In the movie “Moneyball,” a young economics graduate and a cash-strapped Major League Baseball coach introduce a new way to evaluate baseball players’ value. Their innovative idea to compute players’ statistical data and salaries enabled the Oakland A’s to recruit quality talent overlooked by other teams — completely revitalizing the team without exceeding budget.
New research at the Penn State College of Information Sciences and Technology could make a similar impact on the sport. The team has developed a machine learning model that could better measure baseball players’ and teams’ short- and long-term performance, compared to existing statistical analysis methods for the sport. Drawing on recent advances in natural language processing and computer vision, their approach would completely change, and could enhance, the way the state of a game and a player’s impact on the game is measured.
According to Connor Heaton, doctoral candidate in the College of IST, the existing family of methods, known as sabermetrics, rely upon the number of times a player or team achieves a discrete event — such as hitting a double or home run. However, it doesn’t consider the surrounding context of each action.
“Think about a scenario in which a player recorded a single in his last plate appearance,” said Heaton. “He could have hit a dribbler down the third base line, advancing a runner from first to second and beat the throw to first, or hit a ball to deep left field and reached first base comfortably but didn’t have the speed to push for a double. Describing both situations as resulting in ‘a single’ is accurate but does not tell the whole story.”
Heaton’s model instead learns the meaning of in-game events based on the impact they have on the game and the context in which they occur, then outputs numerical representations of how players impact the game by viewing the game as a sequence of events.
“We often talk about baseball in terms of ‘this player had two singles and a double yesterday,’ or ‘he went one for four,” said Heaton. “A lot of the ways in which we talk about the game just summarize the events with one summary statistic. Our work is trying to take a more holistic picture of the game and to get a more nuanced, computational description of how players impact the game.”
In Heaton’s novel method, he leverages sequential modeling techniques used in natural language processing to help computers learn the role or meaning of different words. He applied that approach to teach his model the role or meaning of different events in a baseball game — for example, when a batter hits a single. Then, he modeled the game as a sequence of events to offer new insight on existing statistics.
“The impact of this work is the framework that is proposed for what I like to call ‘interrogating the game,'” said Heaton. “We’re viewing it as a sequence in this whole computational scaffolding to model a game.”
The model’s output can effectively describe a player’s influence on the game over the short term, or their form. Displayed as 64-element vectors — obtained by adapting work from computer vision — these form embeddings capture a player’s in-game influence and can effectively be used to describe their impact in the short term, such as the span of 15 plate appearances, or averaged together to analyze longer time periods, such as over the course of the player’s career. Additionally, when combined with traditional sabermetrics, the form embeddings can predict the winner of a game with over 59% accuracy.

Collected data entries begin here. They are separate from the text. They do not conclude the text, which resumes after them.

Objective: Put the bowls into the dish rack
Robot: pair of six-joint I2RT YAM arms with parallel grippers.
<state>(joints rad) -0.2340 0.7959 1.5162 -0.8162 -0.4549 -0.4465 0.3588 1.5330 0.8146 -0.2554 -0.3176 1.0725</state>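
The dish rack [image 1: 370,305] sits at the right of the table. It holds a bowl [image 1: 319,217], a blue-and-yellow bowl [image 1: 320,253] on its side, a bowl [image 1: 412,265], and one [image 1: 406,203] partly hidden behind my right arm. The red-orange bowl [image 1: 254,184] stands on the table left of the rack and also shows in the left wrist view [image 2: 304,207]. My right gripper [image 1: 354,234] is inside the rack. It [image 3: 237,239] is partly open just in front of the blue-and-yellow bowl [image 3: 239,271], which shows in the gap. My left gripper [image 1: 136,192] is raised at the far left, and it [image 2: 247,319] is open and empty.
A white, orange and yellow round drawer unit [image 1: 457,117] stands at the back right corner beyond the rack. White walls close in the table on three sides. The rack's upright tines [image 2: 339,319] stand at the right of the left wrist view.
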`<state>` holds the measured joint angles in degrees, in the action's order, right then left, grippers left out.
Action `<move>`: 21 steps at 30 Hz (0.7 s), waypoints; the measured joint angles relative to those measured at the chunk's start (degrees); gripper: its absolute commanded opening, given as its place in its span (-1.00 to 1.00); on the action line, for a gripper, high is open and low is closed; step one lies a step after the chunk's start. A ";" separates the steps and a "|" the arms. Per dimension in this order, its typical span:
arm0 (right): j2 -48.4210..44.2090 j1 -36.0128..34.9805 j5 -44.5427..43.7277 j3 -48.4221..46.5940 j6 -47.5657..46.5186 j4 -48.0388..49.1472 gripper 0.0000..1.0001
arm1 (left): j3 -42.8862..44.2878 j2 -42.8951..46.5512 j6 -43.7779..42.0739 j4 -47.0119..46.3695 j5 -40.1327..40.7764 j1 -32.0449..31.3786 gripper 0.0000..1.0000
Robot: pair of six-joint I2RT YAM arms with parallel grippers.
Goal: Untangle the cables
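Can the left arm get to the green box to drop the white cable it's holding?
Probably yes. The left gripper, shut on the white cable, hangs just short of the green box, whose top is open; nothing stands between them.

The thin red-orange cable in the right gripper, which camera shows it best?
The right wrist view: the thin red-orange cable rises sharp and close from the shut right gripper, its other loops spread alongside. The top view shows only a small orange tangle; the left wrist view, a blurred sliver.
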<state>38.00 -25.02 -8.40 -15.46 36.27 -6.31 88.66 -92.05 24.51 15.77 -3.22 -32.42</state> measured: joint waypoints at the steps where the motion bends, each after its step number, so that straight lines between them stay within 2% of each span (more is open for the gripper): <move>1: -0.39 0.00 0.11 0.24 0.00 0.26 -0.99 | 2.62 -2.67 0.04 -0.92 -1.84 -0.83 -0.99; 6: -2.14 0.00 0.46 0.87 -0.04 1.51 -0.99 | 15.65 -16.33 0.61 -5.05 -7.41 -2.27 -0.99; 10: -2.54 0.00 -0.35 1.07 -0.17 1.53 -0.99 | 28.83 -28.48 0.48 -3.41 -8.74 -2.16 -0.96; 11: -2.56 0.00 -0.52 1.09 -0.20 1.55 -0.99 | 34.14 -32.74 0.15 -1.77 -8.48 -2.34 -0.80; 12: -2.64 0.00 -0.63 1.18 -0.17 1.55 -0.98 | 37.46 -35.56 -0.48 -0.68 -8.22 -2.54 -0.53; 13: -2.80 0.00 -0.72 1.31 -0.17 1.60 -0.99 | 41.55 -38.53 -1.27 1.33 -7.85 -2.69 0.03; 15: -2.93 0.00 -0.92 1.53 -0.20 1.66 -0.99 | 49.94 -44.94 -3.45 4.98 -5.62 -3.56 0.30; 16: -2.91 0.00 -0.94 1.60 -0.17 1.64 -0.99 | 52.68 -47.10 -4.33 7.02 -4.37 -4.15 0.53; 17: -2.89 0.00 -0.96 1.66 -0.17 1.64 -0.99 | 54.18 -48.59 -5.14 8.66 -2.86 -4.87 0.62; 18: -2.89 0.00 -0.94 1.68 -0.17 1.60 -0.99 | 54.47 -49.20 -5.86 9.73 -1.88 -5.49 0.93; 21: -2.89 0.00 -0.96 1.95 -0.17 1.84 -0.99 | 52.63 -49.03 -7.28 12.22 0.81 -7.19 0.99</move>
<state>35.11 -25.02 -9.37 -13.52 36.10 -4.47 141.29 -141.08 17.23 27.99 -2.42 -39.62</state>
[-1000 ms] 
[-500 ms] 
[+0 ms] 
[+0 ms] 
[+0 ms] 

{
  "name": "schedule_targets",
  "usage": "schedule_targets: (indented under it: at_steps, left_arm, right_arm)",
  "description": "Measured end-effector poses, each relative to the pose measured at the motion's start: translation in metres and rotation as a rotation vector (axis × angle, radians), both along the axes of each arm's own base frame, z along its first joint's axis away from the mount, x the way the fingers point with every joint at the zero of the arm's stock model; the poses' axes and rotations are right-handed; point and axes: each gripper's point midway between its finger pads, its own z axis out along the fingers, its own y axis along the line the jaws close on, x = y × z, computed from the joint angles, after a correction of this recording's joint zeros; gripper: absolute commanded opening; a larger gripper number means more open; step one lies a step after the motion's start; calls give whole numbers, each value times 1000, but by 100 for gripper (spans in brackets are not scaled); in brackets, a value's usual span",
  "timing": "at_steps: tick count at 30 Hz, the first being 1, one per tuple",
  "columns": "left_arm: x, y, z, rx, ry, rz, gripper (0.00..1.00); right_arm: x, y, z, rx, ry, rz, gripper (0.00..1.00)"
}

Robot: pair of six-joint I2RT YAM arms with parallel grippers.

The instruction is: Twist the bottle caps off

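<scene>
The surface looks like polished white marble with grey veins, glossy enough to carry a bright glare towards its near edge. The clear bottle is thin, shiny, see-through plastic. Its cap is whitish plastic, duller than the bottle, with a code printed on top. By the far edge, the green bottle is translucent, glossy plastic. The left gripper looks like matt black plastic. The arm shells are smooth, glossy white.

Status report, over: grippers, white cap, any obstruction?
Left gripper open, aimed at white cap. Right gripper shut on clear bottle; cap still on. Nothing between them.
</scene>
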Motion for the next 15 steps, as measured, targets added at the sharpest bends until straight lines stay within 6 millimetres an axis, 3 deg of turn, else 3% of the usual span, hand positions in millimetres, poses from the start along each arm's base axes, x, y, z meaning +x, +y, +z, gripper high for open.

Heaton described how embeddings created by both his method and the traditional sabermetrics method plot the same data. When viewed over time, sabermetric-based representations of player impact can be somewhat sporadic, changing significantly from one game to the next. Heaton’s method helps “smooth out” the way players are described over time, while still allowing for fluctuation in player performance.
“Both embeddings can help differentiate good players from bad players,” said Heaton. “But ours provides much more nuance into the exact way in which the good players impact the game.”
To train their model, the researchers used data previously collected from systems installed at major league stadiums that track detailed information on every pitch thrown, such as player positioning in the field, base occupancy, and pitch velocity and rotation. They focused on two types of data: pitch-by-pitch data, to analyze information such as pitch type and launch angle; and season-by-season data, to investigate position-specific information such as walks and hits per inning pitched for pitchers and on-base-plus-slugging percentage for batters.
Each pitch in the collected dataset has three identifying features: the game in which it took place, the at-bat number within the game and the pitch number within the at-bat. By using these three pieces of information, the researchers were able to completely reconstruct the sequence of events that constitute an MLB game.
The researchers then identified 325 possible game changes that could occur when a pitch is thrown, such as changes in the ball-strike count and base occupancy. They combined this information with existing pitch-by-pitch data that describes the thrown pitch and at-bat action, then input player records from sabermetrics to be able to describe what happened, how it happened, and who was involved with each play.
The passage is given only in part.